Monday 20 February 2012

EVENT: National Heart Month 2012 - Slash the Salt

It’s National Heart Month (February 2012) and being one of the most important organs of our body we should always be looking for ways to keep our heart healthy. One of the main risk factors of heart disease is high blood pressure. One quarter of adults have high blood pressure, which tends to lead to coronary heart disease, many of us do not know we have it as it is known as the ‘silent killer’. So having regular check-ups is advisable.



What is high blood pressure? High blood pressure is too much strain is being put on the heart to pump blood around the body. If this strain is too high, this means your heart id being overworked which tends to lead to other heart problems as well.

On food labels salt can also be seen as sodium, 2.5g of sodium is equal to 6g of salt. To make sure you the food does not contain too much have a look at the labels and if the salt content is more than 1.25g/100g you know that it is too much, or if the sodium content is more than 0.5g/100g. Reading labels is very important, it is a way of educating ourselves and knowing what we are putting in our body as well as our families.


Many of us do not see the hidden salt in our food, especially in processed foods which some of us depend on in our sedentary lifestyle. We should only be having 6g of salt per day which is about 1 teaspoon yet studies have shown that we are having well over double the recommended allowance.

Here is a list of some of the hidden salt in our foods:

·         Crisps
·         Instant noodles and pasta packets
·         Nuts
·         Canned and packet soups
·         Sauces
·         Baked beans
·         Processed foods
·         Ready meals
·         Bread


With everyone trying to be healthy, manufacturers are offering some healthy options, for example you get low salt and low sugar tomato ketchup. Use the traffic light labelling to help you choose your foods. That 10 second check will save you a lot of health problems you may not be aware that you are at risk of.

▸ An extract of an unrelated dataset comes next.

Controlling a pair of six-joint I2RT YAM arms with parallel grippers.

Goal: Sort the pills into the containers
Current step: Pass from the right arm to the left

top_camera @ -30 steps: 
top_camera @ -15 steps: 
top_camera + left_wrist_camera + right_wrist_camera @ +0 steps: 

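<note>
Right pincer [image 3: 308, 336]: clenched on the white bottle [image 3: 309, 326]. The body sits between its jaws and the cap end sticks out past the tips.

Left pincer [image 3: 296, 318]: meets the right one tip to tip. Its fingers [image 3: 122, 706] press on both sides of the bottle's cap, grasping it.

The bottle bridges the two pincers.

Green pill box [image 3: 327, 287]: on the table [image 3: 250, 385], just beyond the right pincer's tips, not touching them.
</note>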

Once you start weaning yourself off the unhealthy processed food and you have it after a while you can actually taste the excess salt and you begin to wonder why you didn't realise it before. This happened to me, as in my college days, I used to have the instant noodles for lunch as it was quick and easy, but I stopped having them and later on I tasted it was shocked by the salty taste that I didn't realise before. It’s all about retraining your taste buds.

Here are some other ways to reduce your salt content and protect yourself from high blood pressure:
·         Avoid salty snacks like nuts and crisps, have fruit and vegetables instead.
·         Add less salt to your meals when cooking and do not put salt at the table for others to add extra.
·         Add herbs, spices, lemon juice, garlic, pepper to add flavour to your food instead of salt.
·         Avoid or limit ready meals and processed foods.
·         Always read the food labels and opt for low-salt options.
·         Keep a look out for cooking sauces and jars which can have high salt content. Try making your own instead.

There are other factors which lead to high blood pressure as well, such as, exercise, smoking, alcohol, obesity, so working on them will also help.